- **PROBLEM TO WORK ON**
Report every line below that holds the word "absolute".

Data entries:

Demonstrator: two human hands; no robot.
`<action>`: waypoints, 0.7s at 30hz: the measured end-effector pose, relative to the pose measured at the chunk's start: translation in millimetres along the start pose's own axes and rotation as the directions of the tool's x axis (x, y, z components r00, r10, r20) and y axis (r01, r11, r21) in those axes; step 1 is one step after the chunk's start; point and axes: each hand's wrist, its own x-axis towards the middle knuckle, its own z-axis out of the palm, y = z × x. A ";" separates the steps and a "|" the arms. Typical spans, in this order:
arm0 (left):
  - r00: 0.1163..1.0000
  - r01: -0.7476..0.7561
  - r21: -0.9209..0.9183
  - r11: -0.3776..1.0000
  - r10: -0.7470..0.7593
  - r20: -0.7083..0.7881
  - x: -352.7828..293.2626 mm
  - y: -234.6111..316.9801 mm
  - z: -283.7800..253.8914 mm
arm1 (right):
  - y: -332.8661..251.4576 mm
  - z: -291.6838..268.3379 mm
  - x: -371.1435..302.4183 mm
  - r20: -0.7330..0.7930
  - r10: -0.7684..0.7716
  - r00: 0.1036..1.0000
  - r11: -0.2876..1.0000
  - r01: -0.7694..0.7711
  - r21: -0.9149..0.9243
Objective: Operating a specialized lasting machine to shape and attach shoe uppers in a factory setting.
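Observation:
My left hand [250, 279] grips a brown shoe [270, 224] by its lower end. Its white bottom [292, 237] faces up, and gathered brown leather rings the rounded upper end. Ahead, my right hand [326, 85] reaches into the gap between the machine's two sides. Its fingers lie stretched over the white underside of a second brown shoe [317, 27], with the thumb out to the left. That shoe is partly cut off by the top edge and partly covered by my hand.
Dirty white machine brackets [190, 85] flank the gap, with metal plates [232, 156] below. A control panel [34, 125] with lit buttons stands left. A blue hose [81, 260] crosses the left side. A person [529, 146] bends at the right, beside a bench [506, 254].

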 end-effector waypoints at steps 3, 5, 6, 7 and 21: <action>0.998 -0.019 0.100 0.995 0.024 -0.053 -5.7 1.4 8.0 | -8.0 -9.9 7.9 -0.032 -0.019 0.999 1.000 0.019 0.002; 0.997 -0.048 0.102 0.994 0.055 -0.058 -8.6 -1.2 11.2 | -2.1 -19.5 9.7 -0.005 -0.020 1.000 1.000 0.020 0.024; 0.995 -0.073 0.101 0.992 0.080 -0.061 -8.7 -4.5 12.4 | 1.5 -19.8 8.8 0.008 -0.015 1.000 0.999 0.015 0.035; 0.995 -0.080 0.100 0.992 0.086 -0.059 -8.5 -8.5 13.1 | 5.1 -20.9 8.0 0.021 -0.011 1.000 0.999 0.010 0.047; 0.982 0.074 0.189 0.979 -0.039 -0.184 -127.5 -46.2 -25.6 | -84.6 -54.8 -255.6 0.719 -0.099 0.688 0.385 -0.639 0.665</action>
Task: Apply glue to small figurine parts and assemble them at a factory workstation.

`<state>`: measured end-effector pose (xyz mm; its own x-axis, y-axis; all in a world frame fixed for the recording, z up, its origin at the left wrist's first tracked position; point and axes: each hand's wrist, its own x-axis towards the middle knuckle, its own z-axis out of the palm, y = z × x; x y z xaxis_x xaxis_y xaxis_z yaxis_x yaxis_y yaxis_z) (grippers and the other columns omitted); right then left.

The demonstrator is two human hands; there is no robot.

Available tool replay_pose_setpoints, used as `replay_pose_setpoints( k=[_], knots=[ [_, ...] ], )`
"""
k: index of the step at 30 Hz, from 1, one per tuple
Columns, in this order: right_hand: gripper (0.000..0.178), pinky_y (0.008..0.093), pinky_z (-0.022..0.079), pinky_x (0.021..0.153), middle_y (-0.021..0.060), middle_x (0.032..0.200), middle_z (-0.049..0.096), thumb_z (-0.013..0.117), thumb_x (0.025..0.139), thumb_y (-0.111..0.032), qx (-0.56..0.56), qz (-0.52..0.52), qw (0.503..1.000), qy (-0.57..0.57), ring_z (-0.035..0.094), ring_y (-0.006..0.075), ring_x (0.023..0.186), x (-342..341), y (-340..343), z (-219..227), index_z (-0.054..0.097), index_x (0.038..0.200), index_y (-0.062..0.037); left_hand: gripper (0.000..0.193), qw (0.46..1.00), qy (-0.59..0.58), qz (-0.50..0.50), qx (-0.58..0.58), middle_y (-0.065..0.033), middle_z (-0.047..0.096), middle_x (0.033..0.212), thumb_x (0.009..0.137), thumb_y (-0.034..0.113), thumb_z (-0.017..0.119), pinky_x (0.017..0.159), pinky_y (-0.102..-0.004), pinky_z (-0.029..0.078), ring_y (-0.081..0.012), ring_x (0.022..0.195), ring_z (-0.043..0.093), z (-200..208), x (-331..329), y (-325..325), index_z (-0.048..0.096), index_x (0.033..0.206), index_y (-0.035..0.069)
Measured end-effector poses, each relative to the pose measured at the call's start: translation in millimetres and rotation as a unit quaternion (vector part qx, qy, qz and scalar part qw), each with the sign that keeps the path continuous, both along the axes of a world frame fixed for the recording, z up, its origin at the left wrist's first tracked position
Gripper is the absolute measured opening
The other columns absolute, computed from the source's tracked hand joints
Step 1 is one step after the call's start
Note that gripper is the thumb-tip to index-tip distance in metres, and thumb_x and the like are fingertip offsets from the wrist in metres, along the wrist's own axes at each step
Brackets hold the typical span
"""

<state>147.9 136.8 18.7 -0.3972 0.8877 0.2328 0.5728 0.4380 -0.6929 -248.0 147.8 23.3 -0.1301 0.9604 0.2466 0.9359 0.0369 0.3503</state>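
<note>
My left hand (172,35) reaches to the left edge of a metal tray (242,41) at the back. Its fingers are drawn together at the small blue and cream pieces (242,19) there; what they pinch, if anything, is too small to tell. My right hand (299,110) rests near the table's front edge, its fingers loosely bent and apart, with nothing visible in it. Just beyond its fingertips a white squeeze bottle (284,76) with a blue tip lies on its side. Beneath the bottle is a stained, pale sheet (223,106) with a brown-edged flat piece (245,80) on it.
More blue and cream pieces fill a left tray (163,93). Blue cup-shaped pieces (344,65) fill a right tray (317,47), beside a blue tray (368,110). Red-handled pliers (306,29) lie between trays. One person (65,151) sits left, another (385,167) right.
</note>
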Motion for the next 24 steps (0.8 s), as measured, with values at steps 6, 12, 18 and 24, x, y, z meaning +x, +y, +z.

- **WRITTEN RESPONSE**
Gripper is the absolute measured opening
The other columns absolute, computed from the source's tracked hand joints

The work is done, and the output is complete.